Time for a daily dose of country & western.
Let’s start with Iris DeMent covering Merle Haggard. I could listen to this tune about 100 times in a row. Funny how some music does that to you, grabs you where it counts and won’t let go. Iris DeMent just hammers this one home, backed up by Marty Stuart and his very well-dressed band. The single snare drum is a beautiful touch.
Although Iris DeMent is not a prolific songwriter, I usually think about her as much as a songwriter as a performer, because she has written some great ones. However, as I listened to the last tune, I thought about this one, written by Harlan Howard and Bobby Braddock – God May Forgive you (but I won’t).
Iris DeMent is playing Hugh’s Room tonight! We’re meeting my sister Susan and her husband Peter there for dinner and the show. Can’t wait! In case there is anybody out there who doesn’t know Ms. DeMent’s music, here’s a taste…
A fiddle tune is like a cool drink of ice water – always welcome here at 27th Street. Here’s Spencer Branch playing the Forky Deer. Check out the way Kelley Breiding attacks the tune on clawhammer. Wow!
Spencer Branch do songs too, not just tunes. Here’s Black Widow Lady
Martha Spencer appears in this trio as well as in the Whitetop Mountaineers and in The Whitetop Mountain Band. Picking is a family business for the Spencers.
Old Time banjo players use a number of different tunings as a matter of course, compared to bluegrass pickers who typically use one standard tuning and do all their work within that.
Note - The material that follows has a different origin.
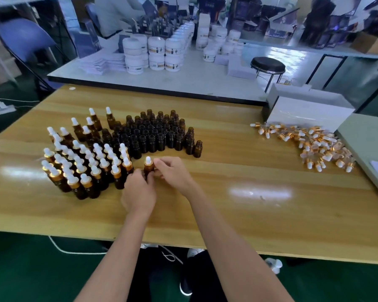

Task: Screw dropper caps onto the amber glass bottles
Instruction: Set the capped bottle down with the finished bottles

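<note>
Both hands meet over the wooden table (227, 175) on a single amber bottle (148, 169), held upright. The left hand (139, 194) wraps its curled fingers round the lower body of the bottle. The right hand (175, 173) pinches the dropper cap (148, 160) at the neck, so that the cap's white bulb stands clear above the fingertips.

Just to the left of the grip stands a block of capped bottles (85, 166), each with a gold collar and white bulb. Just beyond the grip is a dense block of uncapped bottles (155, 134). Well to the right lies a heap of loose dropper caps (310, 144), and past it a white box (308, 110).

Far beyond the grip, on a second, pale table (183, 81), stacked white jars (155, 53) carry labels with a yellow band. Their writing is too blurred to read. A black stool (267, 65) stands to the right of the jars.
</note>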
First you have your basic G tuning, and if you capo up to the 2nd fret and tune or spike your 5th string up to A from G, you have A tuning.
There is Double C tuning, which is handy for quite a lot of fiddle tunes. If you capo up in that tuning, you get to Double C capo 2 or Double D tuning.
Then there is Sawmill tuning, used for modal tunes. It is also called G modal or with the capo on 2, A modal. Sometimes it’s called mountain modal, just because.
Most clawhammer players familiarize themselves with the tunings I mentioned above and so they learn three sets of fingering (if you use a capo, the fingering stays the same).
Last year at banjo camp I learned a couple tunes in Standard C tuning. That looks like G tuning except you tune the 4th string down a full step. Again with the capo, you have Standard D tuning. I’ve been learning Arkansas Traveler in Standard D.
Beyond this it starts getting both confusing and interesting because there are in fact dozens of old time banjo tunings that have been used in this musical tradition. Some of them are named after certain tunes such as Sandy River Belle tuning and Cumberland Gap tuning. Of course there are multiple tunings that go by the same names just to be confusing. One player’s Cumberland Gap tuning is another player’s Sandy River Belle tuning.
Here is what is likely a partial list of old time banjo tunings. This is from the Zepp website. There are a staggering number of possibilities. I wonder if there is anyone out there who can play something in all of them?
Cold Sunday morning – let’s warm up with some music from Texas. Here’s Butch Hancock
And here’s Texas Tornadoes performing Mr. Hancock’s best known tune, She Never Spoke Spanish to Me.
Since I immersed myself in clawhammer banjo music I haven’t listened to nearly so much button accordion music as I used to, and haven’t played my squeezeboxes so much either. That doesn’t mean I love those musical traditions any less. Let’s listen to a taste of Quebec button accordion. This is Éric Gagné. There are a couple videos on Youtube featuring him performing. M. Gagné is about as good a player as I’ve heard. Check out how his whole body is involved with the music.
I’m off to play some Go this evening so I’ll leave you with a little something to listen to. Here’s Kilby Snow playing autoharp and singing Troubles….
Time for an old folk song. Here’s David Bromberg playing the old murder ballad, Delia. It’s a true story…
This tune has been around the block a few times. There are many versions of of it around, and curiously enough, most of them are excellent. Check out what Bob Dylan did with it on World Gone Wrong…
Some visitors might be saying, hey this blog is getting very music-heavy lately don’t you think? Well, all I have to say to that is, c’mon, let’s do the Georgia Crawl. Here’s Meredith Axelrod with Jim Kweskin.
Last night at the Banjo Special, we enjoyed several combinations of performers but I think my favourite was the duo of Chris Coole and Ivan Rosenberg. These guys sound fantastic together. I’ve also been listening to their recording, Return to Trion, in the car – it’s got some great tunes.
Here’s a performance of one of the tunes on the album…
When I think about old time music I usually think about American musicians from places like North Carolina or Virginia or West Virginia or Kentucky, but we we have some great players like these guys based right here in the Toronto area.